Understanding the complexities of a global market has become an ever-challenging endeavor, but it is one that four state corn checkoffs have set out to tackle with a three-year competitive study of the top corn exporting countries. As part of this work, a delegation including representatives from the Illinois Corn Marketing Board, Iowa Corn, the Nebraska Corn Board, Ohio Corn & Wheat traveled to Brazil last month to better understand the country’s role in the global agricultural economy.
“During this mission, we had an amazing opportunity to see a good portion of the country, giving us a nice perspective of Brazil’s farming capabilities,” said Mark Wilson, Illinois Corn Marketing Board Export Committee Chairman. “I felt fortunate and grateful to have learned more about this key competitor.”
The mission included visiting Brazilian farms to learn about cropping and production practices; meeting with local transportation officials and touring infrastructure like ports and learning more about local ethanol production.
“We traveled to a large farm where we learned how Brazilian farmers triple crop in some areas,” Wilson said. “Soybeans are planted first, followed by the planting of corn and grass. The grass comes up first and gets a good start then the corn takes over. After corn harvest, the grass begins to regrow at which time cattle are turned out for three months and the cycle starts over. Corn production in Brazil has nearly doubled in the past ten years due to this cropping system.”
The team visited the Harbor Secretary of the Docks Company of Para state to the north of Belem and toured the new Porto de Vila do Conde which is located on the Amazon River. This port has been strategically located so that Brazil can export to the world. There, the group met with the administrator and the operational supervisor and learned about future infrastructure projects.
“They have several improvements underway they hope to be done within the next five years,” Wilson said. “These include finishing the north-south railroad, building a final lock on one the Amazon rivers and building a 25-mile canal to carry barges to the dock. When these projects are completed, government officials estimate it will decrease transportation costs to the port by 30 percent and will allow them to export three times as much product from this port.”
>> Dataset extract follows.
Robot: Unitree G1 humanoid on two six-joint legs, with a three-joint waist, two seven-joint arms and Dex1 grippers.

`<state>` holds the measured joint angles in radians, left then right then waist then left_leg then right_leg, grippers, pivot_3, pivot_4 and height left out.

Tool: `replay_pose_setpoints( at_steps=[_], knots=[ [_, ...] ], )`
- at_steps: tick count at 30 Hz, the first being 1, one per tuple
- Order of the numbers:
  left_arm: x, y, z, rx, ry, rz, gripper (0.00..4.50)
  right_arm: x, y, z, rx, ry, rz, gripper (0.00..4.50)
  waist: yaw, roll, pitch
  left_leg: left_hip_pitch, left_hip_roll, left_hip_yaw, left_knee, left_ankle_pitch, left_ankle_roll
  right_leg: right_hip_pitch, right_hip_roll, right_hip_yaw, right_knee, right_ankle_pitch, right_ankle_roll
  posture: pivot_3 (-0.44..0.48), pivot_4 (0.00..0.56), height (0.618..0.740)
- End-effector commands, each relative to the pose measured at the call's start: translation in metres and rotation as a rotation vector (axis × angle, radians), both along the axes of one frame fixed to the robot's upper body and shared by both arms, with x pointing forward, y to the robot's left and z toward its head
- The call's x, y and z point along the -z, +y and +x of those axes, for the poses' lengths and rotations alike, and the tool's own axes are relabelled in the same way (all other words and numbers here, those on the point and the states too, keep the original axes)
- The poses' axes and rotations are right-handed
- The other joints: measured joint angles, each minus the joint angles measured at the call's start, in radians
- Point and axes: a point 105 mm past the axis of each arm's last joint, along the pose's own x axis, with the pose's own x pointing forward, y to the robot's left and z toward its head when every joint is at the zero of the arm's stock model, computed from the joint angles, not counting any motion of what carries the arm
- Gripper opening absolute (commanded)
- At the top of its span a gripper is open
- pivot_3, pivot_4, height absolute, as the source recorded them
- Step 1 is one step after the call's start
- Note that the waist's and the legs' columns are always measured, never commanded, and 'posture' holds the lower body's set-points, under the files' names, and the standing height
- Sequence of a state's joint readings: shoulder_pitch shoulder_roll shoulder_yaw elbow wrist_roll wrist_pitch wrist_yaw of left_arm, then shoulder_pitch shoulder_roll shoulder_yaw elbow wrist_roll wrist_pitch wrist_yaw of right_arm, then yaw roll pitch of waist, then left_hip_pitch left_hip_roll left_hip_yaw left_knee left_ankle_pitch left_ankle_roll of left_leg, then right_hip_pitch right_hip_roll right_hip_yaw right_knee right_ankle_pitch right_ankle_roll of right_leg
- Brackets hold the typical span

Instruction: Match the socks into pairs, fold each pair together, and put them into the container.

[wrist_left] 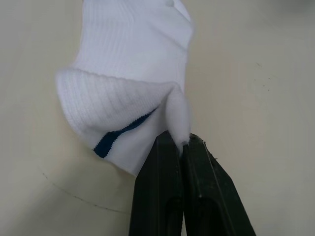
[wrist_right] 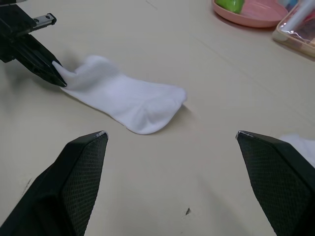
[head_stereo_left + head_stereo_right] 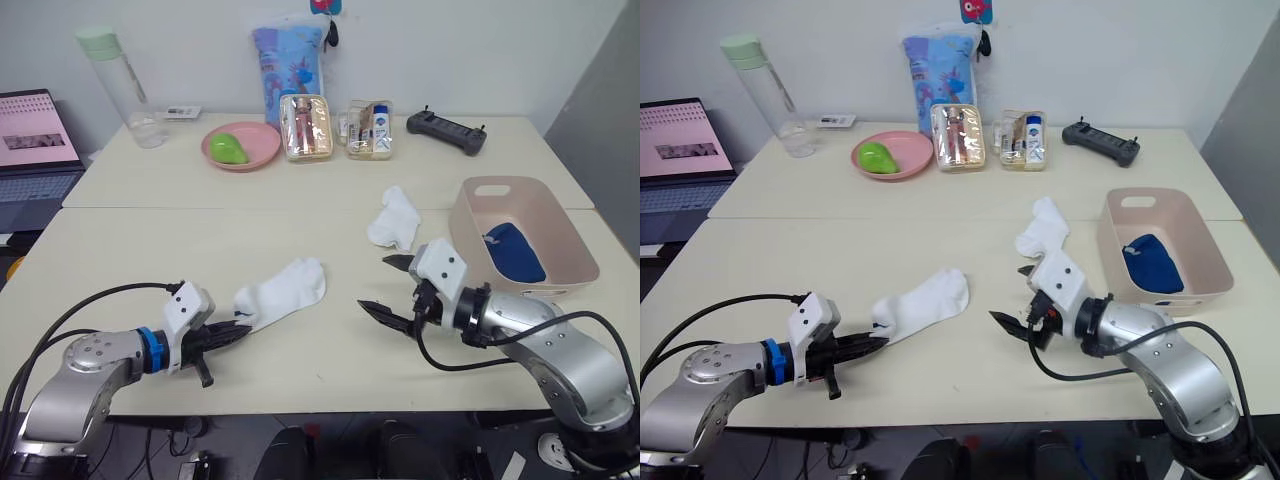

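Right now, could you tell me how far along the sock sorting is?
Done: blue socks lie in the container. In hand: the left gripper pinches one white sock by its cuff; the right gripper is open. Left: the crumpled white sock, pairing, folding, placing.

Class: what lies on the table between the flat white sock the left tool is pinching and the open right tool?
Nothing: from the flat white sock to the right tool the table is bare, shown clearly in the right wrist view.

Two cream tables (image 3: 150, 250) stood pushed together, a seam running between them; behind them rose a plain white wall (image 3: 480, 50); a grey panel (image 3: 600, 110) closed the right side; lighting was even and soft.
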<state>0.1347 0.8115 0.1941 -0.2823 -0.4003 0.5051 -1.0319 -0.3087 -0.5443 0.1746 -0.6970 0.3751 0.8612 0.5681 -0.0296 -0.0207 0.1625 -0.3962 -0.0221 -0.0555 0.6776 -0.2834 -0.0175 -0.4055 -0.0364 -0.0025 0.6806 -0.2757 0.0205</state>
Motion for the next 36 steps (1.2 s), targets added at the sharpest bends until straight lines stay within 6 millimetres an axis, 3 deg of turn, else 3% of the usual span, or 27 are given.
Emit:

In the United States, ethanol plants can produce ethanol all year due to corn’s storability. Sugarcane cannot be stored, so Brazilian plants only produce ethanol for the short time around the sugarcane harvest. When the plant is operating, the waste from the ethanol process is called bagasse. The bagasse is burnt at the plant to produce the energy needed to run it. So, when the plant is not producing ethanol, it is selling electricity to the grid.
“Ethanol plants there are currently doing research on utilizing corn during the off-season so that the plants could run year-round,” Wilson stated.
The Brazil mission was one of the first of such learning journeys planned in the next two years to help farmer organizations better understand the competitive pressures facing American agriculture. Additional investigations are tentatively planned for Argentina, Ukraine, South Africa, China, Australia and Central Africa.
“These missions allow participants to better understand the internal advantages and disadvantages of each area of the world. By asking questions around broad issues such as biofuels, transportation infrastructure, policy, and livestock we will get a grasp of their internal supply and export demand potential – essentially better understanding the competition,” explained Wilson.